Se sentó en el suelo y comenzó a retratarlo. Mientras tanto el anciano, fabricaba un barco con la cartulina que le había dejado sobre la cama. Cuando ambos habían terminado, el anciano cogió unas tijeras y recortó la figura que le había dibujado. Luego –con manos ya temblorosas- colocó el recorte dentro del barco de papel.

-Ahora ve corriendo hasta el riachuelo y deja que la corriente lo arrastre. Cuando llegue al mar, entonces me habrás salvado. Habremos burlado a la muerte y yo podre escapar en el barco. ¡Ahora ve! Y si alguien te pregunta, no le digas nuestro secreto.
-No lo haré, te lo prometo.
-Gracias hijo mío –le dijo con lágrimas en los ojos.- Jamás olvidare que me salvaste en el momento mas difícil de mi vida.

El anciano le dio un fuerte abrazo con sus brazos marchitos, y le apremió a que se diera prisa.
El niño salió de la casa con el barco en la mano tan veloz como le permitían sus pies. Llegó a donde estaba el riachuelo y depositó el barco con delicadeza sobre el agua. La corriente lo empujó y éste avanzo vertiginosamente. El niño corría tras el barco todo cuanto podía.
Corría y gritaba. Le gritaba a su abuelo que iba en el barco que ya era libre. Y aunque había lágrimas corriendo por sus mejillas, éstas corrían de júbilo. Y la sonrisa en su rostro, era una declaración de felicidad.
Finalmente el barco desapareció en la lejanía, y él cayó rendido de espaldas en la hierba. Miraba al cielo y reía a carcajadas. Su abuelo era el hombre más listo del mundo y ahora iba camino a un mundo de ensueño, en un barco de papel.

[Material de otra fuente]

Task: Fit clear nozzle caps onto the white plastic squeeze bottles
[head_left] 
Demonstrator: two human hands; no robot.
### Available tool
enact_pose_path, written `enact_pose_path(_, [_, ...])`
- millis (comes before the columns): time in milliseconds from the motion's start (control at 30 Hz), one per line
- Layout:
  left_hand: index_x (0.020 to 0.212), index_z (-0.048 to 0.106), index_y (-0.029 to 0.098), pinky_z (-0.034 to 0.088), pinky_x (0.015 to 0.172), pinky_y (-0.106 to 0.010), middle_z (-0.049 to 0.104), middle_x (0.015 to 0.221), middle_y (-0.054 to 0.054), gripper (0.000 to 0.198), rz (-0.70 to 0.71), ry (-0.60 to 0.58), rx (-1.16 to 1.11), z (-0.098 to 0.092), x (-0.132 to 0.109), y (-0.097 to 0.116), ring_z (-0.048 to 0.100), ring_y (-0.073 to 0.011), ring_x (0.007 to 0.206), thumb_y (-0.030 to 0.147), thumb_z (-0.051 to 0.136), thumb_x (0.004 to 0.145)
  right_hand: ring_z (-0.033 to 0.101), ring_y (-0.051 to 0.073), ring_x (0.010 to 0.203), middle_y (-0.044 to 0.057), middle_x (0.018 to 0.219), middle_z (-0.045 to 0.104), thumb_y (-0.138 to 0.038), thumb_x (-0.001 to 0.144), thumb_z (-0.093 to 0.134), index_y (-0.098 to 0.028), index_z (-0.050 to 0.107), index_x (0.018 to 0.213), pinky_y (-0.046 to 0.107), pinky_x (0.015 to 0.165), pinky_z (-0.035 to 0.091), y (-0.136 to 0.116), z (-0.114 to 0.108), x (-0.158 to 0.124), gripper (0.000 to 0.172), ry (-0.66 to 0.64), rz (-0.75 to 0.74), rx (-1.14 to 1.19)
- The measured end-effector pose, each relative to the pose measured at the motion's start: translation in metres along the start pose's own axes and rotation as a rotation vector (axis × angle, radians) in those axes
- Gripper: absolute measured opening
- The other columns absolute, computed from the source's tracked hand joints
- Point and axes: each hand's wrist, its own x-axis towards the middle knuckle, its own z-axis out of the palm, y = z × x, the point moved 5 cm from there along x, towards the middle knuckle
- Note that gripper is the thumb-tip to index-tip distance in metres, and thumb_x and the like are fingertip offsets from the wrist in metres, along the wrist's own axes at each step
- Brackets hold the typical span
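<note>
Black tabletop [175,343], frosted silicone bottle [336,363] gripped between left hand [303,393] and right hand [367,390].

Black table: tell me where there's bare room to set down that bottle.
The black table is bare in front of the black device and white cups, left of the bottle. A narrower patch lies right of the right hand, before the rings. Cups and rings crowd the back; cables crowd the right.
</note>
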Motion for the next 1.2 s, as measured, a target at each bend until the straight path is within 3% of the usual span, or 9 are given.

Mientras tanto en aquella habitación, el anciano exhaló su último aliento. Pero no sintió miedo ni tristeza. Sino todo lo contrario. Pues su mente no estaba presente en aquel cuerpo mutilado ni en aquella inhóspita habitación. Él estaba corriendo ladera abajó; junto a su querido nieto que corría tras él dando saltos de alegría. Sentía el aire fresco de la ladera, el olor de la albahaca que lo impregnaba y la suave brisa que le arrastraba. Se liberó del cuerpo quebrantado que lo atrapaba y se evadió de aquella vida insulsa que ya nada bueno le daba, de la misma forma que un niño cree en la magia y en los cuentos de hadas.